The rhythm and length of the tracks also play an important role. According to Lyz Copper of the British Academy of Sound Therapy, the music “contains a sustaining rhythm that starts at 60 beats per minute and gradually slows to around 50,” which encourages the listener’s heart rate to slow to match the beats of the track. “It takes about five minutes for this process, known as entrainment, to occur,” she explains. The tracks are about 8 minutes long.
Does Weightless it actually work?
Mindlab International put Weightless to the test. In their study, participants were connected to sensors while attempting to solve challenging puzzles in a short amount of time (a task designed to induce stress). The participants listened to various songs while the researchers measured brain activity, heart rate, blood pressure, and rate of breathing.
Weightless was the most effective at relaxing the participants. Those listening to Marconi Union experienced a 65% reduction in anxiety and a 35% reduction in usual physiological resting rates. Furthermore, Dr. David Lewis-Hodgson of Mindlab International said, “Weightless was so effective, many women became drowsy and I would advise against driving while listening to the song because it could be dangerous.”
I tried it.
You would think that having a fourth-month-old around would leave me constantly wanting a nap, but the frustrating truth is that I’ve only had two naps since my baby was born! I often feel tired and drowsy but too wired/scattered/watchful to drift off when my baby is dozing and the house is peaceful. But trust me, I’ve tried to “sleep when the baby sleeps.”

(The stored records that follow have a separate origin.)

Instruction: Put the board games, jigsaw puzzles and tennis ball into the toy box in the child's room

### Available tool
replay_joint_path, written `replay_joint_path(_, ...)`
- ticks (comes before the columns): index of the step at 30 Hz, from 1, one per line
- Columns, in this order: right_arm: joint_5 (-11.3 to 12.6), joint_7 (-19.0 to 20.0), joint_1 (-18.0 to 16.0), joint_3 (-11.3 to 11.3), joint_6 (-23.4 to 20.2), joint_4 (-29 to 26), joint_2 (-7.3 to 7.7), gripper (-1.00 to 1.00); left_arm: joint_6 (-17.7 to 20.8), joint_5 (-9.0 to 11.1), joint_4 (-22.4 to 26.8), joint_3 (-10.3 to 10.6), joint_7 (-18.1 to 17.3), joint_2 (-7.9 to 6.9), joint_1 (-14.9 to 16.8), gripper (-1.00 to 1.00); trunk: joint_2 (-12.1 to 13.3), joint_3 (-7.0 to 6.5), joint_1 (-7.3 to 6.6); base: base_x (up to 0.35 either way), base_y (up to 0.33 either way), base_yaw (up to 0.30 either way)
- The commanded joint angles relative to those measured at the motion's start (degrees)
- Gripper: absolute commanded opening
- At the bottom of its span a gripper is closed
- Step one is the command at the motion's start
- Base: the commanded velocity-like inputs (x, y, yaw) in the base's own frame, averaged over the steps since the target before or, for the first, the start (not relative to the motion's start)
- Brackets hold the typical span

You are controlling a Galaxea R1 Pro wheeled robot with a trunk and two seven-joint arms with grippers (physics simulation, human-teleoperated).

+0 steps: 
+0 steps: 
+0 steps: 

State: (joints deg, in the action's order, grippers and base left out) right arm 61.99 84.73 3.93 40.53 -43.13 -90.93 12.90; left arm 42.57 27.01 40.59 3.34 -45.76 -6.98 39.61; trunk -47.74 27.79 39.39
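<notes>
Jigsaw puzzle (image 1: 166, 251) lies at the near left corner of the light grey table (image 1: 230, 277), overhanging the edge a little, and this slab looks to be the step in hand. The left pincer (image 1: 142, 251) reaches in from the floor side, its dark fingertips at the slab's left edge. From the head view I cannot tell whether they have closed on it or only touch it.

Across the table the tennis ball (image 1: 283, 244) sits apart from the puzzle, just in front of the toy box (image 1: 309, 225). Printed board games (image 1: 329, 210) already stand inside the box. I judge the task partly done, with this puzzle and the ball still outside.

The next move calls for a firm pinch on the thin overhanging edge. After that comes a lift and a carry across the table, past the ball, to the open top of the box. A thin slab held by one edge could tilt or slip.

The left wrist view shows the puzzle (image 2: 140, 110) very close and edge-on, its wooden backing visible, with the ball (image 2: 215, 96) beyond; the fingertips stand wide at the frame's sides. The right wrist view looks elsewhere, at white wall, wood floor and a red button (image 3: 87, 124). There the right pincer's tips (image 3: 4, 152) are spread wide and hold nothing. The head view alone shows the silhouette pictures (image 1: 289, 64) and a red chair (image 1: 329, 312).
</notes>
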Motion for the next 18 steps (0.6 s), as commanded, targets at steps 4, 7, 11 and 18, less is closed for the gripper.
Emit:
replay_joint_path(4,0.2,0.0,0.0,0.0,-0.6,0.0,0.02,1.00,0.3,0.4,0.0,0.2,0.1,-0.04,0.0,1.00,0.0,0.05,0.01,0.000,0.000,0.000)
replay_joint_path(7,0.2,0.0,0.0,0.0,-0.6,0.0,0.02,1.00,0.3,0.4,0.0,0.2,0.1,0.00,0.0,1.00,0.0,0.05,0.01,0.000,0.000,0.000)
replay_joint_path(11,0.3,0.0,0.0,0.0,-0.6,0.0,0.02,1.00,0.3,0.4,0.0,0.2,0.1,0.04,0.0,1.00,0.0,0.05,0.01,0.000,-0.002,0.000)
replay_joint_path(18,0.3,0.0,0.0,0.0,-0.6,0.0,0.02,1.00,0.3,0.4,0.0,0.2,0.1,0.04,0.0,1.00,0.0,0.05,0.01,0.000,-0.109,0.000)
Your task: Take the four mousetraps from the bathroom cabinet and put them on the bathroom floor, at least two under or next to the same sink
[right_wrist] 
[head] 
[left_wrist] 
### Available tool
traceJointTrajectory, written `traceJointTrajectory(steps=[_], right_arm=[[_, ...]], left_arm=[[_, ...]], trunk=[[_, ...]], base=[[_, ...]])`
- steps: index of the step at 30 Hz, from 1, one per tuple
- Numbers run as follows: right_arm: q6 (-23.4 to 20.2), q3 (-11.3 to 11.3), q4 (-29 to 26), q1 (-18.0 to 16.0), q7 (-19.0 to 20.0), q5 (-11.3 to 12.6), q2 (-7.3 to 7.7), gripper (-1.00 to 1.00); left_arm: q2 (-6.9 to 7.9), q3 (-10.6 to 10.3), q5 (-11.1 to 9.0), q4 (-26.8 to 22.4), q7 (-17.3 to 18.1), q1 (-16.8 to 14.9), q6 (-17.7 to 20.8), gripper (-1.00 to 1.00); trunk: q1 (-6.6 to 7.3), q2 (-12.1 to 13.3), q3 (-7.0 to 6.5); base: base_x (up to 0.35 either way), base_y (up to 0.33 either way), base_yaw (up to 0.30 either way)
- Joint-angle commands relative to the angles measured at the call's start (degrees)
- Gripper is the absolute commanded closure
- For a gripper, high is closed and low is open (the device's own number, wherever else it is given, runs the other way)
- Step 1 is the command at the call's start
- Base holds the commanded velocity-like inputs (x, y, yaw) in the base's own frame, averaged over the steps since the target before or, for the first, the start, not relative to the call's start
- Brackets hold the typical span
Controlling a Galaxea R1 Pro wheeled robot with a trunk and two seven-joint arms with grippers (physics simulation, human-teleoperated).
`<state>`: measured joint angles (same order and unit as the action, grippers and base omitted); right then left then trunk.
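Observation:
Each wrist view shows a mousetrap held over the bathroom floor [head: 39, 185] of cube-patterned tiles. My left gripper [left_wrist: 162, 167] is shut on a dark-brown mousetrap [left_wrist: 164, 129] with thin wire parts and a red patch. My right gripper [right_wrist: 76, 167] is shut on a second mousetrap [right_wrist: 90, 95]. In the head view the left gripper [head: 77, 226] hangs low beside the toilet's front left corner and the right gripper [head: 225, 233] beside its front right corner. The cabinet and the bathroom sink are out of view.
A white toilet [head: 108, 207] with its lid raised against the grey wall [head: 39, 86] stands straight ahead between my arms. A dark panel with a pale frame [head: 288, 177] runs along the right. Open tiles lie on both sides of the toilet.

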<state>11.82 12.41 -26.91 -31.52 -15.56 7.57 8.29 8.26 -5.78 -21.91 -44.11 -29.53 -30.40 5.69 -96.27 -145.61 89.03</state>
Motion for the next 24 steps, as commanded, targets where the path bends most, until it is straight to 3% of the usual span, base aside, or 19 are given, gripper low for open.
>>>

My sleep is off during the night, too. Sometimes I wake up around 2 AM and have trouble drifting back to sleep until 5 or so. (This started during pregnancy and could be hormonal.) Meanwhile, my husband and baby are far off in dreamland. *Sigh*
One night I found myself tossing and turning, so I played Weightless very quietly on the little bluetooth speaker I have by my bed (I still wanted to keep my ears available in case my little one woke up—something I couldn’t do with binaural beats since you need a headphone in each ear for them to work their magic on your brainwaves.)
At first, I thought the music sounded a little eerie and somber—I was so used to the friendly spa ambiance of my binaural playlist! But I started to relax within minutes (perhaps during that five-minute window for entrainment? who knows!). I woke up a few hours later to find that Spotify had moved on to a different but similar artist (Café Del Mar). I turned off the music with that wonderful, rare feeling of knowing I could slip back into silky, sleepy goodness the second I closed my eyes again. And I did.
Should you listen to Weightless?
When it comes to easing stress, Weightless may be your dream relaxation playlist. Or it may not. Some people may have a stress response to music designed to induce calm. I have a friend who finds her zen through metal. Likewise, ideal sleeping environments are highly varied. If you’re already sleeping well, I don’t suggest changing your routine at all. However, if you find yourself tossing and turning while everything around you is seemingly optimized for sleep, tuning into a little Marconi Union may be just the thing.
What’s on your favorite relaxation playlist?